A computer system can include a plurality of the same components or subsystems, e.g., connected together by external interface 81 or by an internal interface. In some embodiments, computer systems, subsystem, or apparatuses can communicate over a network. In such instances, one computer can be considered a client and another computer a server, where each can be part of a same computer system. A client and a server can each include multiple systems, subsystems, or components.


It should be understood that any of the embodiments of the present invention can be implemented in the form of control logic using hardware (e.g. an application specific integrated circuit or field programmable gate array) and/or using computer software with a generally programmable processor in a modular or integrated manner. As used herein, a processor includes a multi-core processor on a same integrated chip, or multiple processing units on a single circuit board or networked. Based on the disclosure and teachings provided herein, a person of ordinary skill in the art will know and appreciate other ways and/or methods to implement embodiments of the present invention using hardware and a combination of hardware and software.
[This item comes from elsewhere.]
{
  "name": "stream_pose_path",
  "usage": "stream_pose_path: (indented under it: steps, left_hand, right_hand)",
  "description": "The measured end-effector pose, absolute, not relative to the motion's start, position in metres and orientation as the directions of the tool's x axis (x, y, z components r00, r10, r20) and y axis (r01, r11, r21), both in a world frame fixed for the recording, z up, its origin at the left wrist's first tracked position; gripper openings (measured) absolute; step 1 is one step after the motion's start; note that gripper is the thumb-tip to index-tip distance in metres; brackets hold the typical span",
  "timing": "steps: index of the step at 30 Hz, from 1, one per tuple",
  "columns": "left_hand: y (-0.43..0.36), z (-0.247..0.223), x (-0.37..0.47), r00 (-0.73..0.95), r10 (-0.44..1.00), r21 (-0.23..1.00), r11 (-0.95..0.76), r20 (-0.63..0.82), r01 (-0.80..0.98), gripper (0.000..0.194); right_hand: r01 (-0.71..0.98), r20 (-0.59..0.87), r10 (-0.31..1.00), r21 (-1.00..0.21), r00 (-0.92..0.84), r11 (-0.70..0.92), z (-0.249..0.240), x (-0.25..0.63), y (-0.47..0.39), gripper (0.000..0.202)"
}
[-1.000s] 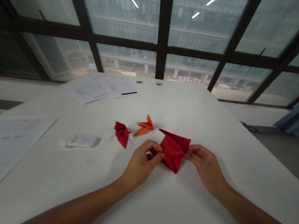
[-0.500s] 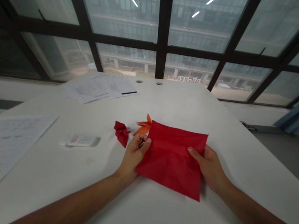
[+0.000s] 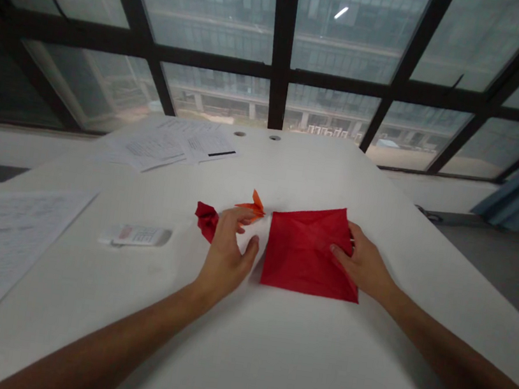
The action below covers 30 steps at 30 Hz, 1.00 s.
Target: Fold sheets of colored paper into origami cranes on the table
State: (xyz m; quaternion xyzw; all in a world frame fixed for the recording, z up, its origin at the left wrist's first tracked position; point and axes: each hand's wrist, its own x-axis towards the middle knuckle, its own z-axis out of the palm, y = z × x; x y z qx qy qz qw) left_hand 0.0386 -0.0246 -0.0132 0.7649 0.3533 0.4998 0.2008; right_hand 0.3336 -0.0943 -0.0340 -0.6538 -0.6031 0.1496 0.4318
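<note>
A creased sheet of red paper point(image 3: 306, 253) is held by its right edge in my right hand point(image 3: 366, 261), thumb on top and fingers behind. My left hand point(image 3: 229, 251) is just off the sheet's left edge, fingers and thumb apart, with nothing between them. Beyond its fingertips lies an orange folded-paper piece point(image 3: 257, 203) with pointed tips, partly covered by the fingers. A small crumpled-looking red folded-paper piece point(image 3: 206, 218) sits to the left of that hand, partly hidden behind it.
On the white table point(image 3: 256, 355), a small clear packet with a white label point(image 3: 138, 235) lies to the left. A printed sheet point(image 3: 5, 249) is at the near left, and more printed papers point(image 3: 164, 146) lie at the far left. Windows stand behind the table.
My left hand has let go of the red paper and opened, moving slightly left. The sheet has turned in my right hand, its right upper corner now higher.
</note>
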Motion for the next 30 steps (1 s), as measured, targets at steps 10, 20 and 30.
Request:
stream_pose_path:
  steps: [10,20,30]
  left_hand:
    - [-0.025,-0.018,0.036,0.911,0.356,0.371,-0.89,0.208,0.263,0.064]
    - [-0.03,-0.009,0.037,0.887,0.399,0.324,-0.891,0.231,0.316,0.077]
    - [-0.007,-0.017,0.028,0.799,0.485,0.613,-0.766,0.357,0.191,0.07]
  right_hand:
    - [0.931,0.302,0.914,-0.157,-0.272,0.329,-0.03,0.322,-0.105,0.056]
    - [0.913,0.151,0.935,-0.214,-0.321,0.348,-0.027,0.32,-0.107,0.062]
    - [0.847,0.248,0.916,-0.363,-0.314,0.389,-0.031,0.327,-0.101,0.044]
Any of the software components or functions described in this application may be implemented as software code to be executed by a processor using any suitable computer language such as, for example, Java, C, C++, C# or scripting language such as Perl or Python using, for example, conventional or object-oriented techniques. The software code may be stored as a series of instructions or commands on a computer readable medium for storage and/or transmission, suitable media include random access memory (RAM), a read only memory (ROM), a magnetic medium such as a hard-drive or a floppy disk, or an optical medium such as a compact disk (CD) or DVD (digital versatile disk), flash memory, and the like. The computer readable medium may be any combination of such storage or transmission devices.


Such programs may also be encoded and transmitted using carrier signals adapted for transmission via wired, optical, and/or wireless networks conforming to a variety of protocols, including the Internet. As such, a computer readable medium according to an embodiment of the present invention may be created using a data signal encoded with such programs. Computer readable media encoded with the program code may be packaged with a compatible device or provided separately from other devices (e.g., via Internet download). Any such computer readable medium may reside on or within a single computer product (e.g. a hard drive, a CD, or an entire computer system), and may be present on or within different computer products within a system or network. A computer system may include a monitor, printer, or other suitable display for providing any of the results mentioned herein to a user.
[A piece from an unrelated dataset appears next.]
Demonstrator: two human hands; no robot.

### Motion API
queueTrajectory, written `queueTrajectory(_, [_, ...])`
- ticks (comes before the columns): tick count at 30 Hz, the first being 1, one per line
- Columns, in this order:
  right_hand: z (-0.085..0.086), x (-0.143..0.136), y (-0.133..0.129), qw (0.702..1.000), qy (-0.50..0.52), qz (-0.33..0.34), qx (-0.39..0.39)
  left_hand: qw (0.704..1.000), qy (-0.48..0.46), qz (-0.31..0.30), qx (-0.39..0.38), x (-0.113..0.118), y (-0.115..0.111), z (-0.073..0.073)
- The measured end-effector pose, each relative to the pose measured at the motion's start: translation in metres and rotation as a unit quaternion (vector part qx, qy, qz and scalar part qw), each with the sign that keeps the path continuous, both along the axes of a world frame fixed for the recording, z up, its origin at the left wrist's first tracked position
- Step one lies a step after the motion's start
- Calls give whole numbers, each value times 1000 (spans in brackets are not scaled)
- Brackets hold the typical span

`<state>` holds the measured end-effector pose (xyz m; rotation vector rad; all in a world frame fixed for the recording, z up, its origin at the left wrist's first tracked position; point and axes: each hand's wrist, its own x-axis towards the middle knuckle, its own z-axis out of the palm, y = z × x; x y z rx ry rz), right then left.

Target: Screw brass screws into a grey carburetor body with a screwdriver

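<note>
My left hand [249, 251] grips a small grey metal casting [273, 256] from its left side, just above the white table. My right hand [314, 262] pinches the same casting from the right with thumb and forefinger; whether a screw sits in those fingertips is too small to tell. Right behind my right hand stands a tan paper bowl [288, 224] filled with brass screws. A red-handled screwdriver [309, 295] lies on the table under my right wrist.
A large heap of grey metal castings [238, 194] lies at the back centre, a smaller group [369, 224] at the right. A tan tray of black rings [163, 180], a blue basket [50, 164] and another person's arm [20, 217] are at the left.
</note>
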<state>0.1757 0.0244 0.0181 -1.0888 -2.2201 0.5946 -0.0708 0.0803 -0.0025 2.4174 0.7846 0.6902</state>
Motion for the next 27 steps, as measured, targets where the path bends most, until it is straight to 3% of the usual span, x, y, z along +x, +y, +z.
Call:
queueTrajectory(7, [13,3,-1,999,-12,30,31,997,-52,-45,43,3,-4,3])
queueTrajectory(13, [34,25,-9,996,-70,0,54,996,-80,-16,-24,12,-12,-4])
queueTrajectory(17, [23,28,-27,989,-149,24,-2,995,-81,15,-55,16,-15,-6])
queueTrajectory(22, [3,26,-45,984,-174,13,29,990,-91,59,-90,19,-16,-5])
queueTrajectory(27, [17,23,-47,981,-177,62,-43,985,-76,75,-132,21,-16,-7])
Any of the methods described herein may be totally or partially performed with a computer system including one or more processors, which can be configured to perform the steps. Thus, embodiments can be directed to computer systems configured to perform the steps of any of the methods described herein, potentially with different components performing a respective steps or a respective group of steps. Although presented as numbered steps, steps of methods herein can be performed at a same time or in a different order. Additionally, portions of these steps may be used with portions of other steps from other methods. Also, all or portions of a step may be optional. Additionally, any of the steps of any of the methods can be performed with modules, circuits, or other means for performing these steps.


The specific details of particular embodiments may be combined in any suitable manner without departing from the spirit and scope of embodiments of the invention. However, other embodiments of the invention may be directed to specific embodiments relating to each individual aspect, or specific combinations of these individual aspects.


The above description of exemplary embodiments of the invention has been presented for the purposes of illustration and description. It is not intended to be exhaustive or to limit the invention to the precise form described, and many modifications and variations are possible in light of the teaching above. The embodiments were chosen and described in order to best explain the principles of the invention and its practical applications to thereby enable others skilled in the art to best utilize the invention in various embodiments and with various modifications as are suited to the particular use contemplated.


A recitation of “a”, “an” or “the” is intended to mean “one or more” unless specifically indicated to the contrary.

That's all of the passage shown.